Ma se non si ridiscutono i saldi a che serve discutere?  E’ da tempo che tutti noi sappiamo che il “saldo” a regime di tutta la manovra sarà di circa 13 mld se non di più, ma nessuno si è fatto avanti con una  controproposta credibile. Non più tardi di qualche giorno fa  (6 luglio ) l’ennesimo convegno che  tenta di rilanciare l’idea di patto. Un convegno  che a me è parso assomigliasse più a un raduno di “duecentoventinovisti” cioè  i reduci ormai della riforma ter. Ma  ancora non siete paghi dei patti malfatti e abortiti che avete fatto sino ad ora? Dei piani di rientro che vi hanno umiliato? Degli affiancamenti e dei commissariamenti che avete dovuto ingoiare? Della miseranda vanificazione della riforma del titolo quinto? Ma ammesso di fare un patto con Monti chiedo agli illustri “duecentoventinovisti” di quel convegno, quale proposta siete in grado di avanzare? Nel cercare di darmi una risposta ho capito che in realtà   una controproposta degna di questo nome loro non ce l’hanno.

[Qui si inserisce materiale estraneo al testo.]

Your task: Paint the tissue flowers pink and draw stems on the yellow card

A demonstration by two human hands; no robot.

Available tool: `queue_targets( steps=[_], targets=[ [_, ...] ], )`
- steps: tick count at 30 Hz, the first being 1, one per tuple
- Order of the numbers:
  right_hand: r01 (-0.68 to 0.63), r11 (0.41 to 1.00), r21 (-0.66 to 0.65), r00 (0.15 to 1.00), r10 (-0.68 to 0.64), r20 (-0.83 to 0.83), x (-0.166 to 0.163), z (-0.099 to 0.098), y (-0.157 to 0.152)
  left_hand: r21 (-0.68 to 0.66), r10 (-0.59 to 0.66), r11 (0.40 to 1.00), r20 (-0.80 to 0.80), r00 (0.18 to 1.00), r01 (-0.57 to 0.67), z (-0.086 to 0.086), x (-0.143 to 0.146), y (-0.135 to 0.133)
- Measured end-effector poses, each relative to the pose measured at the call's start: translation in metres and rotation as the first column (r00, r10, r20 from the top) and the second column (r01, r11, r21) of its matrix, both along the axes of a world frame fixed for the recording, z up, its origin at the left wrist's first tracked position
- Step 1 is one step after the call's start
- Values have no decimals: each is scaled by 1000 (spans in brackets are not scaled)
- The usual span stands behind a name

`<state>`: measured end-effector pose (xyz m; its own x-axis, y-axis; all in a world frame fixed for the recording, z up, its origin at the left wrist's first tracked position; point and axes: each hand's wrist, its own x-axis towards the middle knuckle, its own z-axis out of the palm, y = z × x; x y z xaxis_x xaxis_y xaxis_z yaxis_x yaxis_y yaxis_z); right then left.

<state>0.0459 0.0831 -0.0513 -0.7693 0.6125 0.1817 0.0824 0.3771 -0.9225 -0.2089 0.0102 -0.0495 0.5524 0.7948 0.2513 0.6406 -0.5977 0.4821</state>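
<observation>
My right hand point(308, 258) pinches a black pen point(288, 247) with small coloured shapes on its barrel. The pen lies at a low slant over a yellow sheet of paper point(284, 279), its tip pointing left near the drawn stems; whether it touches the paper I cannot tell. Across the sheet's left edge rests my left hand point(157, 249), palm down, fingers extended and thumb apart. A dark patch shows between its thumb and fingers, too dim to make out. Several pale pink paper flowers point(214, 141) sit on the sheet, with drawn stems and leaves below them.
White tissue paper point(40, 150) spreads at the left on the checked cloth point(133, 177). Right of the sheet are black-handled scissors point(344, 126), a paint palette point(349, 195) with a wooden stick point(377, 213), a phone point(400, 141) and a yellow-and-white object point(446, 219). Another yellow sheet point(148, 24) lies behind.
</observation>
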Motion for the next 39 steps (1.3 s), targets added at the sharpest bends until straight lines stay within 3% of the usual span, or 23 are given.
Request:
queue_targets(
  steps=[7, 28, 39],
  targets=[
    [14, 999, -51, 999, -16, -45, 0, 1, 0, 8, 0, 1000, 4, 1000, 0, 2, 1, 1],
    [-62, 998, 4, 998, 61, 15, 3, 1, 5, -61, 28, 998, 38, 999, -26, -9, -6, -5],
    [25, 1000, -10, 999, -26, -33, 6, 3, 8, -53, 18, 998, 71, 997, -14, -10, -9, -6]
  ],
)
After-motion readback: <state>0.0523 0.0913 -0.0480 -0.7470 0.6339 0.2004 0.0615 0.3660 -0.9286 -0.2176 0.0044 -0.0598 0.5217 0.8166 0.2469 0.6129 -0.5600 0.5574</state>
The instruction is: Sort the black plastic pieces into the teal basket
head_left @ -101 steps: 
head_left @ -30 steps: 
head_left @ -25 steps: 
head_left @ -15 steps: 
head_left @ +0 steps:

Quando sento dire che i tagli si possono evitare  con i patti con l’ottimizzazione, con  l’appropriatezza, con la riorganizzazione, mi viene da piangere. E’ come se, in guerre stellari, Harrison  Ford per distruggere la nave ammiraglia dei suoi nemici si presentasse in bicicletta  con la “mazzafionda”. Ma in cosa consiste la strategia dei “duecentoventinovisti” riassunta esemplarmente da quel convegno? La tesi principale  è che a sistema sanitario invariato è possibile apportare modifiche, anche marginali alla sua organizzazione, alla sua spesa storica, e accrescere il grado di ottimizzazione del sistema stesso e la sua economicità. Per cui la sanità pubblica, come ha sostenuto il governatore della Toscana  in tv, può essere rifinanziata con misure di ottimizzazione  o di appropriatezza. Questa è una applicazione neanche tanto dissimulata della discutibile teoria marginalista dell’economia neoclassica.
 
Ho sempre pensato, in tempi non sospetti, che questa politica fosse insufficiente a   confrontarsi con il cambiamento e con la complessità sanitaria. Figurarsi con la recessione. Sul piano dei risultati finanziari  essa non è per nulla  competitiva con i tagli. Questi per quanto odiosi rendono sul piano finanziario  al governo Monti molto di più perché trasferiscono parti cospicue di  spesa pubblica ai redditi privati. L’eventuale  controproposta  se volesse contrastare i tagli dovrebbe negoziare delle ragionevoli riduzioni di spesa programmate nel tempo ma senza privatizzare il sistema. Per fare questo la strada dell’ottimizzazione  sarebbe inconsistente perché lascierebbe il sistema fondamentalmente invariato. Un sistema sanitario  può essere ottimizzato fino ad un certo punto, cioè non può essere ottimizzato all’infinito. Se si vuole creare un argine ai tagli  bisogna cambiare il sistema per farlo costare di meno ma senza sacrificare i diritti. Cioè gli interventi “marginali” come l’appropriatezza non bastano più perché l’invarianza strutturale dei suoi modelli portanti se non  adeguatamente ripensati ad una bassa ottimalità associeranno un problema di antieconomicità.
 
E’ come mettere in marcia, contro i tagli, un motore vecchio facendogli semplicemente una messa a punto. Il motore  anche se ottimizzato proprio perché vecchio  continuerà  comunque a consumare  tanto e ad andare piano, finendo per diventare drammaticamente antieconomico. L’antieconomicità è  la vera bestia nera della sanità pubblica. Oggi per contrastare i tagli  il “miglioramento senza cambiamento” dei “duecentoventinovisti” non basta più. Ciò che si dovrebbe fare per salvare l’art 32 è riconcepire il sistema sanitario a antieconomicità quasi zero e ad alto grado di compossibilità con i diritti. Questa sì che sarebbe una bella proposta da negoziare con il governo! Allora suggerisco di  lasciare perdere i patti, e di pensare a come cambiare il motore nel pieno rispetto dell’art 32 per andare più veloci, fare se possibile più chilometri consumando il meno possibile. Ma non nascondiamoci dietro il proverbiale dito: la necessità di cambiare il motore pone il drammatico problema di trovare nuovi meccanici.